An example of the circumstances where this would be useful would be where it is desirable but not essential for a member to attend a meeting, conference or seminar where his presence would be useful but not vital for the working of his council. In present circumstances, it is not possible to pay the one allowance without paying the others, and I believe this flexibility would be useful. I beg to move.

I rise briefly to support what my noble friend said because I have had many instances of the sort of example he gave where it would be useful to ask members to go to a meeting but it would be expensive if they were to charge the various allowances, although they might not want to do so, but help with travelling expenses would be valuable, and I therefore hope the Government will accept the spirit of the amendment.

I too support the amendment. I am sure the noble Lord, Lord Sandford, would assure us that he is not thinking of the kind of occasion, which occurs in local government from time to time, where people claim an attendance allowance and a subsistence allowance, and any other allowances that may be going, for attending the mayor's ball. So long as it is in respect of a serious event I am sure the amendment would be a useful acquisition.

I am glad the noble Lord, Lord Evans, made that last point, because although it was meant in jest, nevertheless there has been much concern about what some authorities classify as approved duties, and I am sure there are many of which probably no one in this Committee would approve. Obviously I have sympathy for the aims of the amendment and my noble friend Lord Sandford put the point fairly and well for extending the discretion of local authorities to decide what allowances to pay in respect of approved council duties. But other issues than this need to be taken into consideration and the Government believe that these other issues weigh heavily against accepting the amendment. I might add that the wording of the amendment appears to be defective; I am advised it would not achieve the precise effect desired, but that is not our main concern.

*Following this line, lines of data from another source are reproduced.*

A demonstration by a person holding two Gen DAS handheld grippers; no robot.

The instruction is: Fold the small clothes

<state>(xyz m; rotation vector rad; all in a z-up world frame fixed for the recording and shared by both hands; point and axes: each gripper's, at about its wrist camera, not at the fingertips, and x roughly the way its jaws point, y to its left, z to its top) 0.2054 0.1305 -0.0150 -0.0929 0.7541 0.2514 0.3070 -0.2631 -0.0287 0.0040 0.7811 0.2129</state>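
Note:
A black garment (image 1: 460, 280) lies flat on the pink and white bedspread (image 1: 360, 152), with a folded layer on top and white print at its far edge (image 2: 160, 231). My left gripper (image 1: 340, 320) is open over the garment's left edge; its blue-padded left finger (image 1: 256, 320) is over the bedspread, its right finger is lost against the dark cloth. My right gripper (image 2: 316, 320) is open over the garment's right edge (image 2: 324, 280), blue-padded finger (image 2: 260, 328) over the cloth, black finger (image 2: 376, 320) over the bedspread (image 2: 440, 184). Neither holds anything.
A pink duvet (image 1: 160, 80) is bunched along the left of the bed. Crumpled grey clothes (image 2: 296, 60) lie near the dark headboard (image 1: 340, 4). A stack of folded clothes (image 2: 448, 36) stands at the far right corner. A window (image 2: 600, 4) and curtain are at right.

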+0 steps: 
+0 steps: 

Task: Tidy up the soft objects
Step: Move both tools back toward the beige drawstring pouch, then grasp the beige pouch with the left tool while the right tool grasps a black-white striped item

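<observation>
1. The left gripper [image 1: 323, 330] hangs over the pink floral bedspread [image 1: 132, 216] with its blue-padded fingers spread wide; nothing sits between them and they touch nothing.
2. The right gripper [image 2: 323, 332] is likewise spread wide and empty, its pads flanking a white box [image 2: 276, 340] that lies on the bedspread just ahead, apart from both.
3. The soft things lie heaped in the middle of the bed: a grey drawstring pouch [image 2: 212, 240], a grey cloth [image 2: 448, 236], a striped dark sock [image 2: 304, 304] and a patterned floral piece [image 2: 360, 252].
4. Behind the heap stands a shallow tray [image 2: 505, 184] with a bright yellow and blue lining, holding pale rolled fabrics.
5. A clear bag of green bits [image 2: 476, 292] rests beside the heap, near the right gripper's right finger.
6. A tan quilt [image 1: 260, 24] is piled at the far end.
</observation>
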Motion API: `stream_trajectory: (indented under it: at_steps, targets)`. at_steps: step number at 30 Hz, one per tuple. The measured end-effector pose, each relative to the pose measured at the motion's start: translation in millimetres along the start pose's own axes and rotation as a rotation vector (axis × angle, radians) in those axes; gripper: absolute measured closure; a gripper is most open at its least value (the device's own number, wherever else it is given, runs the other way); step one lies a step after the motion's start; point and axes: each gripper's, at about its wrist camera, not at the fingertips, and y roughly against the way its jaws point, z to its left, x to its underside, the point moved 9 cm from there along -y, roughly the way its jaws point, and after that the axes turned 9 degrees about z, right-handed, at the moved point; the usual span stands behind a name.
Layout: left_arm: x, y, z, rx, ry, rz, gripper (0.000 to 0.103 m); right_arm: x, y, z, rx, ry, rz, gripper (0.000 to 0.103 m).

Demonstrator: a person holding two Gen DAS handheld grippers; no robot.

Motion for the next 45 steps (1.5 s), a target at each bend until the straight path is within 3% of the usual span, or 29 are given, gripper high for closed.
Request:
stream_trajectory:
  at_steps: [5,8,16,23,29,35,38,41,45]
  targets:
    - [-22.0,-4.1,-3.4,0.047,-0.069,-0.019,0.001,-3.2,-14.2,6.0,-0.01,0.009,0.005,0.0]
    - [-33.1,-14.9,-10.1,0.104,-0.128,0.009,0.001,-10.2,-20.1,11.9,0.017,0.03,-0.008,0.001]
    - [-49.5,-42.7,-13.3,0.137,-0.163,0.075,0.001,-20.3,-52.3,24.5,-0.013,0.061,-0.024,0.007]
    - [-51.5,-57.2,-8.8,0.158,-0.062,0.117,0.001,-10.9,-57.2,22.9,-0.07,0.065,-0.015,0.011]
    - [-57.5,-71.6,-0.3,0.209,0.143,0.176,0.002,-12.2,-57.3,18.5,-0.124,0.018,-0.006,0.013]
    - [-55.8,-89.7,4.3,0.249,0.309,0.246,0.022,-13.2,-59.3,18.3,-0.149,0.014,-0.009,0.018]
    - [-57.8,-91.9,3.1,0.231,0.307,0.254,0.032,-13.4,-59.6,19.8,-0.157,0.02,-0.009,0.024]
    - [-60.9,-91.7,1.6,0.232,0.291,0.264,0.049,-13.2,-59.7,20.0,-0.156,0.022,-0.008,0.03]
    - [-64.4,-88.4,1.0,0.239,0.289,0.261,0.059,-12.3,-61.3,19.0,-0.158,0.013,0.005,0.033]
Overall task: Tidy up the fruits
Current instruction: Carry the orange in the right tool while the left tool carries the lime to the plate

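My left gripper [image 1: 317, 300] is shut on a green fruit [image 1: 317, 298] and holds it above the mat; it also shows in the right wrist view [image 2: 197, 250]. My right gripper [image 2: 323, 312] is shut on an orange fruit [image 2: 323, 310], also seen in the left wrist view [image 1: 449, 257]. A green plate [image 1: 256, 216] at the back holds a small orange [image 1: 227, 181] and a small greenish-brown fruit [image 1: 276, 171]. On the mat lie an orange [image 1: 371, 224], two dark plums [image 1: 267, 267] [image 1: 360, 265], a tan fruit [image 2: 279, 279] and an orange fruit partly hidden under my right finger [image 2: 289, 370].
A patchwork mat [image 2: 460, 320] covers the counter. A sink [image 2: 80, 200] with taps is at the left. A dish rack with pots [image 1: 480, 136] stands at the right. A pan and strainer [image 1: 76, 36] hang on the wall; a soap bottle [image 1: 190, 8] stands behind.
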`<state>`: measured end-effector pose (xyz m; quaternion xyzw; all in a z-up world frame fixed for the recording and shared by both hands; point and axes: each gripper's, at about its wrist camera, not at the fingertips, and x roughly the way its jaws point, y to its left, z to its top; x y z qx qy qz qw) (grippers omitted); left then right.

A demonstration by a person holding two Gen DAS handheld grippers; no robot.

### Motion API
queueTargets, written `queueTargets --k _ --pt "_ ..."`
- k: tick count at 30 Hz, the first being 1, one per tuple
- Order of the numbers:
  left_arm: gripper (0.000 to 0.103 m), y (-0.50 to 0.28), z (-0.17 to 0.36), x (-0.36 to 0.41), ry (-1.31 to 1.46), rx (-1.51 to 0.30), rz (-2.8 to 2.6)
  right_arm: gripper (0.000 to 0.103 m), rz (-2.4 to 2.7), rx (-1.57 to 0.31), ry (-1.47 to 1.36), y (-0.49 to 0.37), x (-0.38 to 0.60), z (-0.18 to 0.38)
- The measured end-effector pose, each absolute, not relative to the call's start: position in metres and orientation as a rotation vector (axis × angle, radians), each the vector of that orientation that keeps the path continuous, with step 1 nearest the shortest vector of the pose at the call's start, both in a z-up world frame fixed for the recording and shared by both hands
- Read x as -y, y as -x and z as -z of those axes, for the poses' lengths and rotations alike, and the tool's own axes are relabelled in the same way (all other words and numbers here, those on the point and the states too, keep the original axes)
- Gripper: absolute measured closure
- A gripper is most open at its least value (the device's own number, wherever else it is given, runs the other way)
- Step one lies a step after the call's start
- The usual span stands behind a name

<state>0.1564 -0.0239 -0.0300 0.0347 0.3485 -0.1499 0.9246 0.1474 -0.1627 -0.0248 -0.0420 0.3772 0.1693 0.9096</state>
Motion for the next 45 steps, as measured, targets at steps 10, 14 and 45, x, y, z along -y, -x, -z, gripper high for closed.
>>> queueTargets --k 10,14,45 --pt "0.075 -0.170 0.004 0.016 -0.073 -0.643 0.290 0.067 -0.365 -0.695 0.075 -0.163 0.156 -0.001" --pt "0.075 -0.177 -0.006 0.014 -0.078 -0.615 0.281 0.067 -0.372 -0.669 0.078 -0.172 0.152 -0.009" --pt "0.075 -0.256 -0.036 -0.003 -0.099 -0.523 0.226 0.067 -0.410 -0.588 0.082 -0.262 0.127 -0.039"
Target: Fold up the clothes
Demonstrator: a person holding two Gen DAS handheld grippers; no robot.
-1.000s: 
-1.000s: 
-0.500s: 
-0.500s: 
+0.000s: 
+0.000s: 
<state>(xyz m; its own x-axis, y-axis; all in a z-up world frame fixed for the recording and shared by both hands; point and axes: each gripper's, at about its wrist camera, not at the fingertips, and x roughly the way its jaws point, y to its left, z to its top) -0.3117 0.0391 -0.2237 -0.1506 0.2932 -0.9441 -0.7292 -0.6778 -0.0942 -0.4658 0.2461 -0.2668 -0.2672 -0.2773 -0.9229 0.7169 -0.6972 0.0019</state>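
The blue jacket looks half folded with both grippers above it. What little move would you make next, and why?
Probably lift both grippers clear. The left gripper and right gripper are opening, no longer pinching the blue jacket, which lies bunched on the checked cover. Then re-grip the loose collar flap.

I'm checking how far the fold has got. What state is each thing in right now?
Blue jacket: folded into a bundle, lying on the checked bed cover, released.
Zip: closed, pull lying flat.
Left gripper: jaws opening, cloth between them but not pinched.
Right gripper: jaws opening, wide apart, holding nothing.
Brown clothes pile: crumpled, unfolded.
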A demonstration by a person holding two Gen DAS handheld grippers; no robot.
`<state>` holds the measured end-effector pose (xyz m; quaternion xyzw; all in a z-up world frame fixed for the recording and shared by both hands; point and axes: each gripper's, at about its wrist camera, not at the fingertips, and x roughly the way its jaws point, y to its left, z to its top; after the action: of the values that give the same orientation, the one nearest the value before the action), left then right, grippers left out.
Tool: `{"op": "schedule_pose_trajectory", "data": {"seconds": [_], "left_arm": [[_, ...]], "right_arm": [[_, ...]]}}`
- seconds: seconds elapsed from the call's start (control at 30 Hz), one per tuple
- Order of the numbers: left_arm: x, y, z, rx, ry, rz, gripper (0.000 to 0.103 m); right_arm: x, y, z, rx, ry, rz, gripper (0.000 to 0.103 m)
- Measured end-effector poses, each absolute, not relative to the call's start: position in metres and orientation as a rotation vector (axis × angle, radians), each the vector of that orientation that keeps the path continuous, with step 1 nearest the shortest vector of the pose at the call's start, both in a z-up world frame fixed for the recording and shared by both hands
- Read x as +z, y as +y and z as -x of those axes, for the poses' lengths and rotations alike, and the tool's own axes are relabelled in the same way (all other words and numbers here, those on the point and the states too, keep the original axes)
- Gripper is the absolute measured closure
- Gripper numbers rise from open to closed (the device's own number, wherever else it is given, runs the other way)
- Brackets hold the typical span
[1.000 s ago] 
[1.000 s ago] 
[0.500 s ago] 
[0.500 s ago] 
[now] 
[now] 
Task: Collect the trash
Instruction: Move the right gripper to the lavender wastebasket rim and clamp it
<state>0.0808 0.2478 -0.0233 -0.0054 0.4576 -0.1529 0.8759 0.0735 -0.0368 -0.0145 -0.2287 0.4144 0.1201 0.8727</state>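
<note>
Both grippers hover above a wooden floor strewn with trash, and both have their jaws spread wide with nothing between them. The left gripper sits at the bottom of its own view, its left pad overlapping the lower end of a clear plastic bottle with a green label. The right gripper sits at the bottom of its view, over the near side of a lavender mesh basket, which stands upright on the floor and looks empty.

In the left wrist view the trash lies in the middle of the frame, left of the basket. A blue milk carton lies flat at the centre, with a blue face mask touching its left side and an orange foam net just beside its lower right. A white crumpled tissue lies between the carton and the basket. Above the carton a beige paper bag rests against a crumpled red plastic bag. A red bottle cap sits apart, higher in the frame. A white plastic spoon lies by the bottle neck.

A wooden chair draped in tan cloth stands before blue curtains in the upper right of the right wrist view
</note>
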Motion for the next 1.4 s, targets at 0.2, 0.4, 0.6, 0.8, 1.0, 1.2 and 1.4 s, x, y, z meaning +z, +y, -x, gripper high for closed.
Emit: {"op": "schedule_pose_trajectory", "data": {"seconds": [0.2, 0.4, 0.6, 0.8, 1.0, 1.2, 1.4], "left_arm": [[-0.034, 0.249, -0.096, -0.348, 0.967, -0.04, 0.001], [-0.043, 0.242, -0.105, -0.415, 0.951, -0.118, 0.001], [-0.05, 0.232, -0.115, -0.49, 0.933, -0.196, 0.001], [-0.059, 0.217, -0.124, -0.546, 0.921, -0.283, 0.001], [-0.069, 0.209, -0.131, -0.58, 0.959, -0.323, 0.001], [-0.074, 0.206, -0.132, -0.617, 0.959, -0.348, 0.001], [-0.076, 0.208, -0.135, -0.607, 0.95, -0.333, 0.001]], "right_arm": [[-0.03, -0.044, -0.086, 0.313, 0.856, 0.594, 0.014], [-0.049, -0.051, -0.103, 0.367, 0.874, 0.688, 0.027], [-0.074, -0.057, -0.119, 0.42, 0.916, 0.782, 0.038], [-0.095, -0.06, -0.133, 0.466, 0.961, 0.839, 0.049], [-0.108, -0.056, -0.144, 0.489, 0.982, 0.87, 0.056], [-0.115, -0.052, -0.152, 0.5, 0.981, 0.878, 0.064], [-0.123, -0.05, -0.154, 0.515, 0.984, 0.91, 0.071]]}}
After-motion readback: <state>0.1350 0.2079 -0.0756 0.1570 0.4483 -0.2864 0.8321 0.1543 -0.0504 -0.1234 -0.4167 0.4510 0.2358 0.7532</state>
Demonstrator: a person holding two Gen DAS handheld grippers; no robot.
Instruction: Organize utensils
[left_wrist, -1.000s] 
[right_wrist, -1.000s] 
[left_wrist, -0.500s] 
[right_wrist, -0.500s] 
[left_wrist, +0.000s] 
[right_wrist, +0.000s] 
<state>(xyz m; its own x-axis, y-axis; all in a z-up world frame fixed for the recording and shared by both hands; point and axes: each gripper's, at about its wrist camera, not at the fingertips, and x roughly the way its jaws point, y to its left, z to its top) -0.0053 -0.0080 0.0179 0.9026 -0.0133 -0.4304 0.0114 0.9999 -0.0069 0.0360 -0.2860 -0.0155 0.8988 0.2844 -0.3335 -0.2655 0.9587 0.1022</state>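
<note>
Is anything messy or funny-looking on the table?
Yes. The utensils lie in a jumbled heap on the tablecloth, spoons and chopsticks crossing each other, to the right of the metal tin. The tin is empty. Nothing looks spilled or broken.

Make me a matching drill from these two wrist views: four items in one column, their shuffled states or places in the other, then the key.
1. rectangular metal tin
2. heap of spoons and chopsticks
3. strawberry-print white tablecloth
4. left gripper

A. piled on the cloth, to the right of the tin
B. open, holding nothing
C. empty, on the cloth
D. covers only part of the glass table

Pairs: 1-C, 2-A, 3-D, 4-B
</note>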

At present, once a council duty is approved for allowance purposes, it carries with it entitlement to the full range of councillors' allowances; that is, attendance allowance (or financial loss allowance) plus travelling and subsistence allowances. It is an all or nothing situation; either the full range of allowances is payable, or none at all. To make the change proposed in the amendment would involve distinguishing between different types of council duty. In effect, two classes of approved duty would be created; the one attracting all the allowances, the other only travelling and subsistence allowances. Some duties would cease to qualify for attendance allowance and would inevitably cone to be regarded as second-class jobs. Councils would have to consider each of the duties they approved for allowance purposes and would be faced with invidious decisions as to which duties were more important than others; and particular decisions could well provoke resentments among councillors. Nor do I accept the argument that this change would necessarily reduce expenditure on allowances, but as the argument was not pressed on that point I will not pursue it; but it has been said elsewhere that that would be the effect.

The great advantage of the attendance allowance system is that in this respect it is straightforward. It provides a simple means of acknowledging council service. If a particular activity is accepted as an approved duty on the part of members, they may receive appropriate allowances not only for travel and subsistence but in respect of the time they have given up to performing that duty. The amendment would introduce a substantial complication into the system. It would cause confusion in the minds of the public and might arouse more suspicion than already exists among ratepayers of the allowances system as a whole. I have no wish to encourage authorities to incur unnecessary expenditure, but for the reasons I have explained I find that argument inconclusive. Your Lordships will wish to know that it is already open to an individual councillor to decide not to claim all or part of any allowance to which he may be entitled. Something like one-fifth of councillors prefer not to claim their allowances. There need be no concern that we would encourage imprudence and irresponsibility by failing to accept the amendment.

I was very involved with this issue in my previous capacity, both within my own authority and when I was vice-chairman of the AMA, and I discussed the subject with all my colleagues in local government. It is a difficult issue because, as has been said, it is not just the money but the whole effect on a career and all that goes with it. Yet, when the discretion was as wide as it was before, one had situations which were very unfair as between one authority and another, often adjacent authorities, where one classified a whole range of duties as approved and another refused to do so. The more we can do away with that the better it is for the image of local government because there are always those who are only too pleased to say, "There is another example of it", should there be the slightest suggestion of stepping outside the bounds of propriety. With what joy, I fear, certain people point to such matters as a reflection on all councillors, when we know very well that that is not the case. I suggest, therefore, it is best to keep the provision fairly tight and not leave too much room for individual discretion. I think most authorities would prefer it that way. For those reasons we cannot accept the amendment, but I hope noble Lords appreciate that it is with great sympathy that we have considered this whole area.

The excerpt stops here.